Kaleidoscope

Saturday, March 05, 2005

Lining Up My Lessons

So this past week was not my best, not by far. I started the week off completely normal. I was still on a high from spending the weekend with two of my best friends, Greg and I were just getting back from a great workout at the gym, it was six A.M. and I was getting a phone call that I just did not want. A year and two weeks after losing my grandad, I was just hearing that I was losing my Nanna too. And with her she took some of my love and little of my regret. My Nanna battled alzheimer's for about 8 years. Watching her change during those years was so hard. But what was harder for me was watching my grandad try to take care of her and watch my mom and my aunts get to know a different mom from the one that had raised them. After 63 years of marriage my grandparents could barely be separated my death and my grandad came to bring her home.

So this week I have not been myself. When I presented a reading at my grandad's funeral last year, I nearly fell apart as I read. I swore at my Nanna's funeral I was not going to do that. I almost didn't make it. But I took a deep breath and I got through it. At the end I looked up and I saw my mom and my heart was broken at that point. It was way past time for my Nanna to leave us because suffering had become her middle name. But I compare my mom's loss of her mom, to my loss right now. My mom is so close to me. I need her, I love her and I call on her so often. To lose that right now would be more than I can bare.
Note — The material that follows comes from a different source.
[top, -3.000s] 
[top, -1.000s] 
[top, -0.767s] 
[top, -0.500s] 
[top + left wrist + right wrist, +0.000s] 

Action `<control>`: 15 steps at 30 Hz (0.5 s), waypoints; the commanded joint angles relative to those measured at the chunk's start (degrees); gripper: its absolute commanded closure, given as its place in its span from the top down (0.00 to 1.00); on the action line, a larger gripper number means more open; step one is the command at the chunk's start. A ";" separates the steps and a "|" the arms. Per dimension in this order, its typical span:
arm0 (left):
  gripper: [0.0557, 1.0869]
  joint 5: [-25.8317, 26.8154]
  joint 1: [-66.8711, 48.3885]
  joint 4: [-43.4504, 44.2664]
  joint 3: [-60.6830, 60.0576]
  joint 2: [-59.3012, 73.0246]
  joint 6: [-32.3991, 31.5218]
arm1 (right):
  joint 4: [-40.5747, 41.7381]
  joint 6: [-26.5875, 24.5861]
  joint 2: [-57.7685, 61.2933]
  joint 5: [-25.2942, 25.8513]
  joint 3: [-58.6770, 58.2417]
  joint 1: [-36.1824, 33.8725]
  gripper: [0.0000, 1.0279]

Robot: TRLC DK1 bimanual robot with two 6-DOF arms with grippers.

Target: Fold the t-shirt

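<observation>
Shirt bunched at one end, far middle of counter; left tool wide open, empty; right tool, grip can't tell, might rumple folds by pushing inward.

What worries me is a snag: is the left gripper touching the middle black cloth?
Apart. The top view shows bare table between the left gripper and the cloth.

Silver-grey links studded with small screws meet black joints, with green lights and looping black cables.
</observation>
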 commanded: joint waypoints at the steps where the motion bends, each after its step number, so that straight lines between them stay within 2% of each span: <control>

My Nanna was my last living grandparent. My dad's parents passed away when I was very young, although I do remember them. But my mom's parents were part of my life for almost 28 years. We spent holidays together, they knew what I was doing in school and they told me stories. I was blessed to have them as long as I did. But losing them I am not so sure I have handled well. Over the this week I have started to learn a few things about myself that I did not realize before. I tend to cope with things and not feel them and let them heal. I like that I feel happy most of the time, but I do not like that I hold on to things and they tend to come out at the worst time and all together wrong. I am learning that I have to let some things go and to handle my feelings in better ways. Over compensation is not the key.

I am also learning that I have entered a new phase of my life. I am a wife now, not a girlfriend. My girlfriends and I are changing and we are finding ourselves supporting each other through new situations as we learn to get through them together. And I have learned that I can not do everything on my own. My husband is my partner, my friends love me and support me. I will always remember my grandparents, and I will feel better in time. And this time I am going to be sad, I am going recognize that my wonderful life is going through changes and that beside me is a wonderful man, life long friends and a family that I love with all of my heart.